Cuando se le sondeó por primera vez sobre el asunto, estaba tan infeliz, que casi desesperaron—. Una segunda alusión, en efecto, dio menos dolor—. Comenzó a pensar que había de ser, y que no podía impedirlo —un paso muy prometedor del ánimo en el camino a la resignación. Aun así, no estaba feliz. Más aún, parecía tan poco feliz, que el valor de su hija flaqueó. No podía soportar verlo sufrir, saberlo imaginando que lo negligían; y aunque su entendimiento casi se aquietaba ante la seguridad de ambos señores Knightley, de que una vez pasado el suceso, su aflicción también pronto pasaría, vaciló —no podía proceder.
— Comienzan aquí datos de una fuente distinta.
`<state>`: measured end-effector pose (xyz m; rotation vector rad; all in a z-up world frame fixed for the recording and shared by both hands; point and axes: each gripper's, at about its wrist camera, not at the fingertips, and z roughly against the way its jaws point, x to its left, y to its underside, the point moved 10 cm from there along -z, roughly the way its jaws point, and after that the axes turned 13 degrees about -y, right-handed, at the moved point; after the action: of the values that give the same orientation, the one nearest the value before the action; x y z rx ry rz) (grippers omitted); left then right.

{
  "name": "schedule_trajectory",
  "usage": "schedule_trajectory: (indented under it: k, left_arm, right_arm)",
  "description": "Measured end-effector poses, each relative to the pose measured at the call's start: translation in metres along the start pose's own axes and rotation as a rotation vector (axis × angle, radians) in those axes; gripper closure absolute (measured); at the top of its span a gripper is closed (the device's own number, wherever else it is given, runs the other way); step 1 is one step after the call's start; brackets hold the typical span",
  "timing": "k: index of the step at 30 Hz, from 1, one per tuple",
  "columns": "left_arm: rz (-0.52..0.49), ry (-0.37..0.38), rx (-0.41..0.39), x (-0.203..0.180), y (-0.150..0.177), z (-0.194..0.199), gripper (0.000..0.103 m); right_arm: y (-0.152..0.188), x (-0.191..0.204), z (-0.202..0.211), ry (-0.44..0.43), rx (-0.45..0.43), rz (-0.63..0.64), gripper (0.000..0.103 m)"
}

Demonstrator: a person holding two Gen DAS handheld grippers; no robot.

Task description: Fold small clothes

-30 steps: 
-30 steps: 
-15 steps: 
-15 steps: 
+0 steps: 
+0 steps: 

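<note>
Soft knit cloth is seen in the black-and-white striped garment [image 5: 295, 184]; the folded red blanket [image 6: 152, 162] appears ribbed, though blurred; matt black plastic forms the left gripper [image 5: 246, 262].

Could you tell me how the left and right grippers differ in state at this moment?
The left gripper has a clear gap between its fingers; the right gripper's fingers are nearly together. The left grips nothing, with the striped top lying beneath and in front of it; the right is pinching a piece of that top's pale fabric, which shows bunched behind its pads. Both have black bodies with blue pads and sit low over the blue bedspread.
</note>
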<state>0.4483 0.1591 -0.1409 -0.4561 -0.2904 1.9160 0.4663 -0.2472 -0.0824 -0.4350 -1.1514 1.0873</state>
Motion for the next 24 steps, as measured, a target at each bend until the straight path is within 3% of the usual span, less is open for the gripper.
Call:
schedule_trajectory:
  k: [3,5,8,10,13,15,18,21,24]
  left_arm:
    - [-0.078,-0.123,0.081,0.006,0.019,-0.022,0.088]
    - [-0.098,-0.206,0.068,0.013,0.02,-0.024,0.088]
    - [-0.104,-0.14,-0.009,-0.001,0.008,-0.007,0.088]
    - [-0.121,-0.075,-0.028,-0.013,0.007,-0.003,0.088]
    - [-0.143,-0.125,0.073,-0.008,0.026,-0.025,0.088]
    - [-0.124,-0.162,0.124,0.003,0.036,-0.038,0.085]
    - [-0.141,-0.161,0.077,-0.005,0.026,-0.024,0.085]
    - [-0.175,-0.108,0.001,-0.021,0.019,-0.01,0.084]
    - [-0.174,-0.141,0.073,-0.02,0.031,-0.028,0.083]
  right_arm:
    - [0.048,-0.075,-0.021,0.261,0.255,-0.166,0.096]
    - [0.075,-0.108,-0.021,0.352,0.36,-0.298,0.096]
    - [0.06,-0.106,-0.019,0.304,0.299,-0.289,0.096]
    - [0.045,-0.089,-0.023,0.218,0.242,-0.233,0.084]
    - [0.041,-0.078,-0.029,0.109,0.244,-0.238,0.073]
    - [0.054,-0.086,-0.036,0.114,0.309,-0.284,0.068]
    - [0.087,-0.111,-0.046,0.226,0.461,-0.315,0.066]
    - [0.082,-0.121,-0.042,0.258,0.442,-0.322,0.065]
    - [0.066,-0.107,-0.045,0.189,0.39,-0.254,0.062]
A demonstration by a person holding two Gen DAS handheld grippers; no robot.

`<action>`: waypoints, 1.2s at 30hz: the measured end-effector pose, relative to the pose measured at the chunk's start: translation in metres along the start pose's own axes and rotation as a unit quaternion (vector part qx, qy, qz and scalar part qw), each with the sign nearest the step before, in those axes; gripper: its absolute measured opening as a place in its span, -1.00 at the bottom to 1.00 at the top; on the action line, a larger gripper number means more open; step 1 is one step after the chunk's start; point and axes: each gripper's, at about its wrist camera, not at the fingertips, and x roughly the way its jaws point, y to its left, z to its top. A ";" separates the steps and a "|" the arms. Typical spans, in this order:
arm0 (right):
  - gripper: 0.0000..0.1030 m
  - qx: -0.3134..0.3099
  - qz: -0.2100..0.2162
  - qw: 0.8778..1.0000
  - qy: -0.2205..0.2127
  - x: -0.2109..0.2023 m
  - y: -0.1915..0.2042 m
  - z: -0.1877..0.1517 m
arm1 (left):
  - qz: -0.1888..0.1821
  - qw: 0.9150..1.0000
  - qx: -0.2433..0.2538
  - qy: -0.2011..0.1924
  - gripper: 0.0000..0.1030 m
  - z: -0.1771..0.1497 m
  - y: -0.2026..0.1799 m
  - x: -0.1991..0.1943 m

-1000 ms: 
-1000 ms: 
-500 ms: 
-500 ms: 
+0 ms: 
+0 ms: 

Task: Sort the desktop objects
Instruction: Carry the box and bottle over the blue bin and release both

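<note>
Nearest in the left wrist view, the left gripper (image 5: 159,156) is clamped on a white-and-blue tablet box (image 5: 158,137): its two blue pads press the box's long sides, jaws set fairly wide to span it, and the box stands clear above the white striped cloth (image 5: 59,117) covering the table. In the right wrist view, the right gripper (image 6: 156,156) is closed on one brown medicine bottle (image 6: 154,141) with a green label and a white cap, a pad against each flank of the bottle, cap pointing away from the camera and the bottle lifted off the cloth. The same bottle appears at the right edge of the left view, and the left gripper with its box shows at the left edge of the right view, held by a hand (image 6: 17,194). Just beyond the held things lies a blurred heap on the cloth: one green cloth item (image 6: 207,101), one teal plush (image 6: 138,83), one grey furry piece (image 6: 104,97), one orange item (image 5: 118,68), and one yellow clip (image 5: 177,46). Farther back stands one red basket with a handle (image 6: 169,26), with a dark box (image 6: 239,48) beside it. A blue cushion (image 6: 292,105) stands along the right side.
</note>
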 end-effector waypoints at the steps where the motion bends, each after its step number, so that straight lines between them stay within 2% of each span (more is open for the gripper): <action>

En este estado de suspensión los favoreció, no alguna iluminación súbita de la mente del señor Woodhouse, ni cambio maravilloso de su sistema nervioso, sino la operación de ese mismo sistema de otro modo—. Una noche, el gallinero de la señora Weston fue despojado de todos sus pavos —evidentemente por la ingeniosidad del hombre. Otros corrales de la vecindad también sufrieron—. El hurto era _escalo_ para los temores del señor Woodhouse—. Estaba muy inquieto; y sin el sentido de la protección de su yerno, habría estado bajo alarmante miseria cada noche de su vida. La fuerza, resolución y presencia de ánimo de los señores Knightley, comandaban su más plena dependencia. Mientras alguno de ellos lo protegiera a él y los suyos, Hartfield estaba a salvo—. Pero el señor John Knightley debía estar de nuevo en Londres para fin de la primera semana de noviembre.
El resultado de esta aflicción fue que, con un consentimiento mucho más voluntario y alegre del que su hija se había atrevido a esperar en momento alguno, pudo fijar el día de su boda —y al señor Elton se le requirió, dentro del mes del matrimonio del señor y la señora Robert Martin, para unir las manos del señor Knightley y la señorita Woodhouse.
La boda fue muy semejante a otras bodas, donde las partes no tienen gusto por el lujo ni el desfile; y la señora Elton, por los particulares detallados por su marido, lo consideró todo extremadamente pobre, y muy inferior al suyo—. «Muy poco satén blanco, muy pocos velos de encaje; ¡un asunto lastimosísimo! —Selina se quedaría boquiabierta al oírlo». —Pero, a pesar de estas deficiencias, los deseos, las esperanzas, la confianza, las predicciones de la pequeña banda de verdaderos amigos que presenciaron la ceremonia, fueron plenamente correspondidos en la perfecta felicidad de la unión.